Catalan separatist released on return to Spain after 5 years in exile

Catalan separatist Clara Ponsati, who had been living in exile for five years to escape prosecution, made her surprise return to Spain on Tuesday, where she was arrested and then released after being heard by a court

Catalan separatist released on return to Spain after 5 years in exile

Catalan separatist Clara Ponsati, who had been living in exile for five years to escape prosecution, made her surprise return to Spain on Tuesday, where she was arrested and then released after being heard by a court.

Ms Ponsati, 66, no longer faces a prison sentence due to a recent reform of the Spanish government's Penal Code.

"I came to denounce the systematic violation of our rights," she told the press in Barcelona, ​​a few hours after crossing the border with France by car.

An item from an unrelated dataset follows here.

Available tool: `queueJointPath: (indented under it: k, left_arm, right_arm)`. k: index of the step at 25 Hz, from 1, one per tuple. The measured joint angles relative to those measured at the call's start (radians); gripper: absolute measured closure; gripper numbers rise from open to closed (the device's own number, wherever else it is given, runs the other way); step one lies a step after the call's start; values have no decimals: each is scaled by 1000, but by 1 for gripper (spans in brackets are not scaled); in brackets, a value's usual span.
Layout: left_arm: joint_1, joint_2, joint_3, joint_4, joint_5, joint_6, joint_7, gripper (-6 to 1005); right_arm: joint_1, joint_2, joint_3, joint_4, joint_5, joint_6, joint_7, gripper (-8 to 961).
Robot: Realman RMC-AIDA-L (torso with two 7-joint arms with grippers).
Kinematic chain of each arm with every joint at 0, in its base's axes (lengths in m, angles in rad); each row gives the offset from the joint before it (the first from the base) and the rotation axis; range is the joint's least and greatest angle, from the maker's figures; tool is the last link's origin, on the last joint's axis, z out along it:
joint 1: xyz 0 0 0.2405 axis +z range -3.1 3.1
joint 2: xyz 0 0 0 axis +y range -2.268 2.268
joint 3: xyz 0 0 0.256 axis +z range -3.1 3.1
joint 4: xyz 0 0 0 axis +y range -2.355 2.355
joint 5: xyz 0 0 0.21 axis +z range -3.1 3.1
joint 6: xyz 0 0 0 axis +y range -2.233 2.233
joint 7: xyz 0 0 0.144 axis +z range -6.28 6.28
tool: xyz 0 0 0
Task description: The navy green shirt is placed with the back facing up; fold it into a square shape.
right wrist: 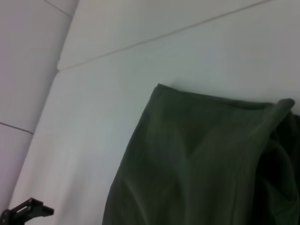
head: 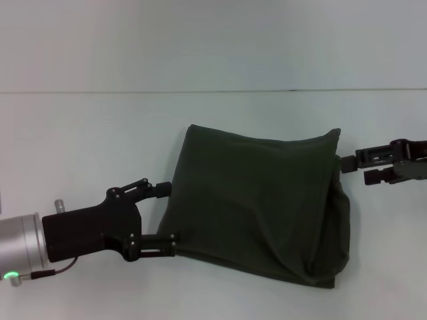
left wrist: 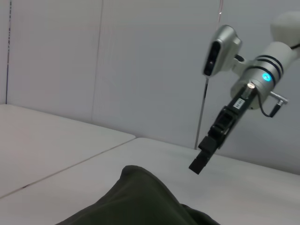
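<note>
- Olive-green cotton filled the middle of the head view: the navy green shirt (head: 257, 203) lay on the pale desk (head: 100, 133), already folded into a rough, slightly skewed block, plain side up, with a loose bulge of cloth along its right edge.
- The left gripper (head: 163, 217) sat at the shirt's left edge, jaws apart, one finger near the upper part of that edge and the other at the lower corner; whether either tip touched cloth I could not tell.
- The right gripper (head: 353, 167) hovered just beside the upper right corner, jaws apart and holding nothing.
- From the left wrist view, a soft rounded hump of the shirt (left wrist: 140, 201) rose in the foreground, and the right gripper (left wrist: 201, 159) hung above the desk beyond it, clear of the fabric.
- From the right wrist view, the shirt (right wrist: 197, 173) showed a neat far edge, gentle ripples and a rumpled fold at one side; the left gripper (right wrist: 26, 211) was a small dark shape far off.
- My read: light, limp, non-slippery cloth that would sag and drag rather than hold its shape. It looked best pinched at corners or along a folded edge, catching all layers, and lifted low so the layers did not slide apart.
</note>
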Motion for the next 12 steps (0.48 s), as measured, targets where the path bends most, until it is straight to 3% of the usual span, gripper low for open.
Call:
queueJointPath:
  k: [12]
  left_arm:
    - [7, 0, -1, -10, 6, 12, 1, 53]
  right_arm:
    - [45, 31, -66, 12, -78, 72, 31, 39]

Very shortly after this press conference, the separatist was arrested under an arrest warrant issued by the Spanish courts, the regional police told AFP.

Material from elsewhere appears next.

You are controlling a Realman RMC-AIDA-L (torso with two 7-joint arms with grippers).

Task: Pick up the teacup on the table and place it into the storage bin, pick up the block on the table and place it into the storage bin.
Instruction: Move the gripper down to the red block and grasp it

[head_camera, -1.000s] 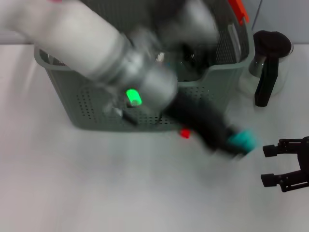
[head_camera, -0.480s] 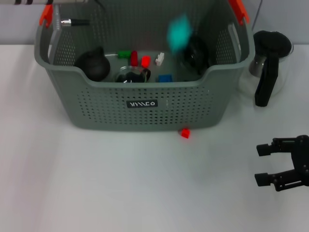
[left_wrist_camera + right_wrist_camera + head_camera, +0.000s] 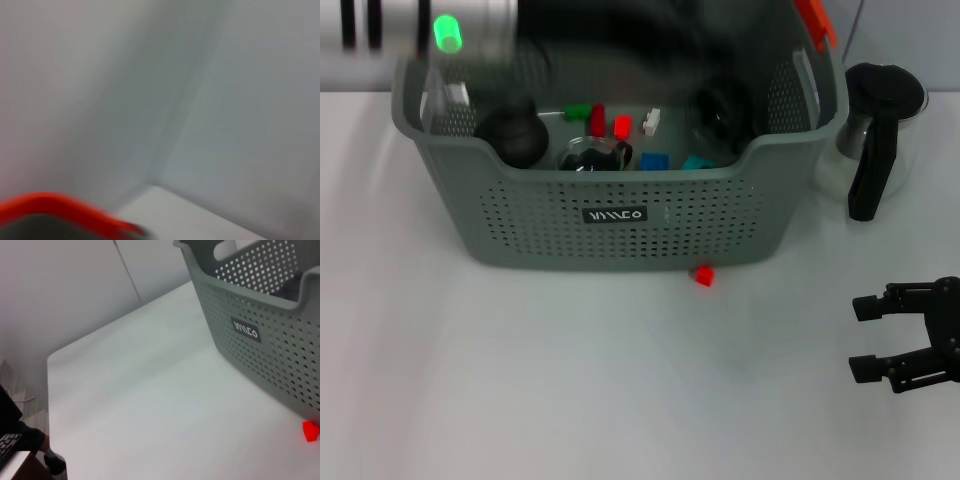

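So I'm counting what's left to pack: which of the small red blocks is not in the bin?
The small red block lying on the white table, just in front of the grey-green perforated storage bin; the other red pieces lie inside it.

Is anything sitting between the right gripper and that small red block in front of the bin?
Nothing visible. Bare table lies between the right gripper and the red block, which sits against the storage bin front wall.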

Ms. Ponsati, who benefits from her immunity as an MEP, had indeed the obligation to appear before the courts to inform her of her presence on Spanish territory and to be heard. What she had indicated refusing to do.

She was released after being heard for about five hours in court. Several hundred demonstrators gathered during this time in front of the courthouse waving Catalan independence flags.

Main figure of the separatist movement, the former president of the Catalan government Carles Puigdemont denounced on Twitter an "illegal arrest".

The current president of Catalonia, the separatist Pere Aragonès, welcomed in a press release the return of Ms. Ponsati. But the fact that she was forcibly taken to court "once again highlights the fact that the repression against separatism continues", he said.

Ms. Ponsati no longer faces a prison sentence since a recent controversial reform of the Spanish government of socialist Pedro Sanchez, intended to give pledges to the Catalan separatist movement, part of which supports it.

This reform led to the abolition of the offense of sedition of which was accused, like other separatists, Ms. Ponsati, who is now only prosecuted for disobedience.

Like Carles Puigdemont, Ms. Ponsati had fled abroad after the failure at the end of October 2017 of the attempted secession of Catalonia.

This former member of the regional government of Mr. Puigdemont, in which she was in charge of Education, first went into exile in Belgium before leaving for Scotland where she was professor of economics at the university of St. Andrews.

Spain unsuccessfully demanded his extradition until the Scottish justice abandoned the procedure in August 2021, due to the return of the separatist to Belgium, after his election to the European Parliament.

Carles Puigdemont also benefited in January from the abolition of the offense of sedition. But he still risks a prison sentence, certainly less heavy, if he were tried one day in Spain where he is still accused of embezzlement of public funds.

MEP like Clara Ponsati, Mr. Puigdemont has lived in Belgium since leaving Spain in 2017.

The independence government of Mr. Puigdemont had tried in October 2017 to secede from Spain by organizing a referendum of self-determination, prohibited by justice, before the local Parliament unilaterally declared the independence of the region.

Madrid then suspended the region's autonomy while the separatist leaders were imprisoned or fled abroad.

Coming to power less than a year later, Pedro Sanchez has made appeasement in Catalonia one of his top priorities.

He thus resumed an open dialogue with part of the Catalan separatists, still in power in the region, and pardoned in 2021 the nine separatist leaders sentenced in 2019 to sentences ranging from 9 to 13 years in prison for their role in the events. of 2017.